Chimpanzees have been shown to share another of our core human characteristics: the ability to assess intent after being wronged. When someone hurts us, the issue of whether it was intentional or unintentional is crucial to our reaction. It’s for this reason that murder and manslaughter are two distinct crimes with quite different consequences. Ignoring other people’s intentions and penalizing them for something they couldn’t control is a bad idea. However, considering such difficulties necessitates a complex theory of mind, which is normally reserved for animals.
However, two studies published in Biology Letters show that chimps may occasionally comprehend the distinction, take it into consideration, and apply it to humans as well as their own species. Human experimenters offered food items to chimps in a sanctuary, according to Professor Jan Engelmann of the University of California, Berkeley, and co-authors. The chimps were taught that the meals were theirs in exchange for returning a tool that had been provided to them. They might choose whether or not to accept the meal and complete the mission.
Two foods were displayed in the first experiment. An individual chimp’s favored meal had already been determined by the experimenter. The meals were placed in some cases such that the researcher could access both, but in others, the favored food was locked in a box that the experimenter would unsuccessfully seek to unlock, a fact that the experiment’s design clearly conveyed to the chimp.
Chimpanzees who viewed the experimenter as having no option but to give them the less desired food were more likely to accept it than those who observed the scientist knowingly handing them second-best food.
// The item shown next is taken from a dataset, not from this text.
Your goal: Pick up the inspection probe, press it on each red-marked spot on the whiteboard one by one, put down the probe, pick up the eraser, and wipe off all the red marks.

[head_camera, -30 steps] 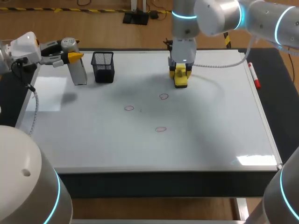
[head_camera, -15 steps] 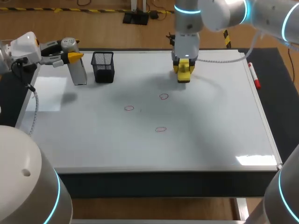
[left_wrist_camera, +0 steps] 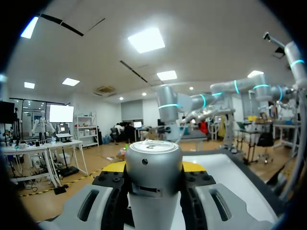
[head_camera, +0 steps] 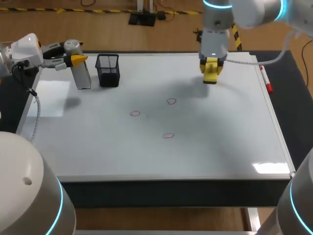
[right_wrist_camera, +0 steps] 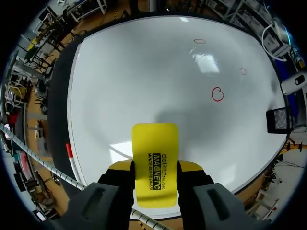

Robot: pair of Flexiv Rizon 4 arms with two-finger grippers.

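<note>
**Three red rings to wipe, eraser already in my grip**

The whiteboard [head_camera: 220, 147] covers nearly the whole table. My right arm [head_camera: 230, 10] reaches in over its far edge, and my left arm [head_camera: 24, 49] sits at the far left corner. A black mesh cup [head_camera: 108, 70] stands on the board just beside the probe [head_camera: 82, 76]. My left gripper [head_camera: 73, 59] is clenched around the top of the probe, which stands upright with its foot apparently on the board. My right gripper [right_wrist_camera: 154, 179] grasps the yellow eraser [right_wrist_camera: 155, 148] from both sides and holds it above the board, well apart from the marks. A red pen [head_camera: 265, 78] lies along the right edge.

The three rings are unsmudged: one nearest the eraser [head_camera: 171, 101], one to its left [head_camera: 135, 113], one closer to me [head_camera: 168, 135].

I judge the wiping step is in hand but not yet begun. Next, I should lower the eraser flat onto the nearest ring, press evenly, and sweep across it before moving to the other two.
</note>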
When the chimps believed their deprivation was planned, the researchers monitored their emotional responses and found greater signs of hostility, such as spitting at the experimenter.
“To our knowledge, this is the first indication that chimps, like humans, evaluate social treatment not just in terms of outcome—for example, whether they received a preferred or non-preferred item—but also in terms of causal history,” the researchers write. Prior research yielded similar results, but flaws in the experimental design allowed for alternate interpretations.
The second test was a little more subtle. In half of the trials, one of the researchers hid a favorite food item where no other human could see it but the chimp could. As far as the person supplying the food was aware, they were feeding the chimp with the finest that was available. The experimenter on the other side was well aware of the favored item and decided not to deliver it. On this occasion, the apes were not as forgiving. Their theory of mind didn’t seem to include the fact that the human was unaware of the pleasant reward that the chimp could see but the human couldn’t.
In this experiment, whether the individual knew there was an alternative or not, their reactions to being served the second-best food were the same. Some individuals may be glad to find that chimps’ understanding of human psychology isn’t so advanced that they can understand what humans know and don’t know. They may be closer than we believe, but not by much. Anyone who feels this way should examine how many people would do better on the second test if they understood that the person who disappointed them did it out of ignorance rather than malice.